Miller’s Batman is a direct ancestor of the hero we find in The Dark Knight. And for an amazing third time, my generation, now grown into adulthood, have an opportunity to (without much embarrassment or guilt) enjoy a serious version of Batman. Each time the character evolves, it is hard to see going backwards (as The Joker tells Batman, “I know the truth: there’s no going back. You’ve changed things … forever.”) I find it pertinent that The Dark Knight supplanted the first Star Wars film to hold second place on the all-time box-office champion list. The phenomenon of The Dark Knight, and its importance for a generation of filmgoers, may turn out to be equivalent to Star Wars.
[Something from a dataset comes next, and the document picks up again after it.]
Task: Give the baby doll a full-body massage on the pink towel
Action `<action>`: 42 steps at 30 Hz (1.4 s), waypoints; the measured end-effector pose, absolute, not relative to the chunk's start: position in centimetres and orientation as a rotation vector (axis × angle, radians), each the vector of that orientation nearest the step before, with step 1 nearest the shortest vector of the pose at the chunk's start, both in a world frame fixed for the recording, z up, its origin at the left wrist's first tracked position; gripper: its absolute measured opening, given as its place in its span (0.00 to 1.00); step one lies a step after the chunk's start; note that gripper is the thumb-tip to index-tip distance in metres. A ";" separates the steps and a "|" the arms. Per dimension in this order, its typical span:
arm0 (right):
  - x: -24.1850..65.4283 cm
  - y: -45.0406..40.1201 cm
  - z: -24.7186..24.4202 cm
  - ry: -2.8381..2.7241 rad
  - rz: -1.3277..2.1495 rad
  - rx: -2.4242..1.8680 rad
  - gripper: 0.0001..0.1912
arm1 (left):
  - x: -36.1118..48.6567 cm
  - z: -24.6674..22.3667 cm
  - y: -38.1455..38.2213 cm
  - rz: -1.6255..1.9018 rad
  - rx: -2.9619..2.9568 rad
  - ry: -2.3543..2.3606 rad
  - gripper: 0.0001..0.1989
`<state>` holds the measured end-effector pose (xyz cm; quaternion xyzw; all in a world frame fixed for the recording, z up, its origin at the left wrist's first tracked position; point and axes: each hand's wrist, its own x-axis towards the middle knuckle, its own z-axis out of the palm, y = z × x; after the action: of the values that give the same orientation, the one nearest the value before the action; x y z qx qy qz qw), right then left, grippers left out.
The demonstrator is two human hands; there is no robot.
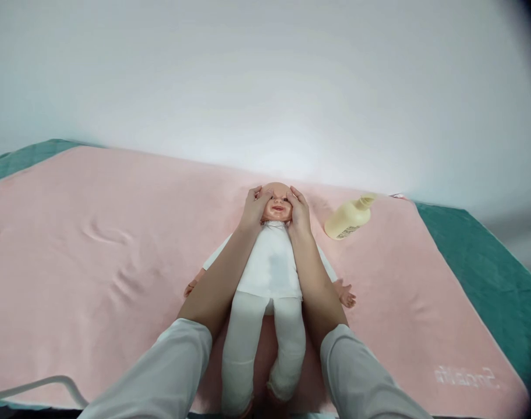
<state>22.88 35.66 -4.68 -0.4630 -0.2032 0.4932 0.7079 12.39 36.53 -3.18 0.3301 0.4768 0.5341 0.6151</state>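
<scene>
Blanket [117,244]: pink, over green sheet [488,256]; wall [265,87], 12 o'clock.
Left hand [254,208], right hand [300,210]: fingers clamped on doll's head [279,208].
Feet [245,411]: dim, cut off, 6 o'clock.

Pink blanket [160,256]; teal sheet [488,256]; pale yellow bottle [346,220]; white doll clothes [265,262].

soft, even light; dark, vignetted right corners
</scene>
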 end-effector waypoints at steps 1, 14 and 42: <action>22.9 35.7 -4.6 -0.453 1.099 -1.027 0.22 | 12.4 -3.0 36.5 1.227 0.746 1.100 0.22; 23.3 36.4 -5.0 -0.398 1.136 -1.023 0.20 | 12.5 -2.0 36.1 1.222 0.661 1.065 0.16; 22.8 35.7 -4.4 -0.482 1.083 -1.067 0.24 | 11.8 -1.7 35.5 1.175 0.829 1.129 0.27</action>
<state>22.84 35.74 -4.35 -0.4786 -0.2161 0.4859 0.6987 11.79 35.54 -1.73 0.3591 0.4890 0.5090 0.6106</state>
The two films, however, could not be further from each other in terms of worldview: Luke Skywalker’s gee-whiz heroics were pitted against a wayward father who, in the end, repented and rejected the “dark side.” It was essentially a feel-good experience. Batman as The Dark Knight, on the other hand, is a character who cannot turn to his father (killed in Bruce Wayne’s childhood) for guidance, and by the end of this film, is morally adrift. As for the Joker, who tells a tale of a father who sliced a permanent evil grin into his face, any question of fatherhood is gone forever. The Joker’s story about his father may or may not be true; it is one of several origins he tells. In a sense, though, it doesn’t matter; loosed from all bonds, The Joker now operates in timeless motives that defy context and society entirely. He is a wild child, a feral kid with no past and no future, and he revels in the vacancy. When he torches millions of dollars and declares, “It’s not about the money. It’s about sending a message– everything burns,” it is a brilliant, transcendent moment. For, if a criminal doesn’t care about money, which after all makes not only crooks, but the whole world go round, then what does this super-villian care about? To ask that question is to see a black void emerging from the unlikeliest of places: a summer blockbuster.